● **WHAT YOU WILL DO**
Set down, word for word, every line of the listing below, starting with the one that contains "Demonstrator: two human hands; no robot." and ending with the final line. Include nothing else.

:::::

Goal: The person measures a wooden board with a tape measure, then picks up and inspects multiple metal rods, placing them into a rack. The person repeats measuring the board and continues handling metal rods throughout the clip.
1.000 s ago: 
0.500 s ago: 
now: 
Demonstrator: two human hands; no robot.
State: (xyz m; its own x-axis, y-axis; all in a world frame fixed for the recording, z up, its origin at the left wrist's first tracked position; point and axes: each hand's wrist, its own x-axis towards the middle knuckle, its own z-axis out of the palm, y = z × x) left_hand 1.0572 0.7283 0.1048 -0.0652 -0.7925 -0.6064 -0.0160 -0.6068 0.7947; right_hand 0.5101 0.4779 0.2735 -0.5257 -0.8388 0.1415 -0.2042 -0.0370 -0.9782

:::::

● **EXPECTED OUTPUT**
Demonstrator: two human hands; no robot.
State: (xyz m; its own x-axis, y-axis; all in a world frame fixed for the recording, z up, its origin at the left wrist's first tracked position; point and axes: each hand's wrist, its own x-axis towards the middle knuckle, its own z-axis out of the palm, y = z × x) left_hand 1.0572 0.7283 0.1048 -0.0652 -0.7925 -0.6064 -0.0160 -0.6068 0.7947; right_hand 0.5101 0.4779 0.2735 -0.5257 -0.8388 0.1415 -0.2042 -0.0370 -0.9782

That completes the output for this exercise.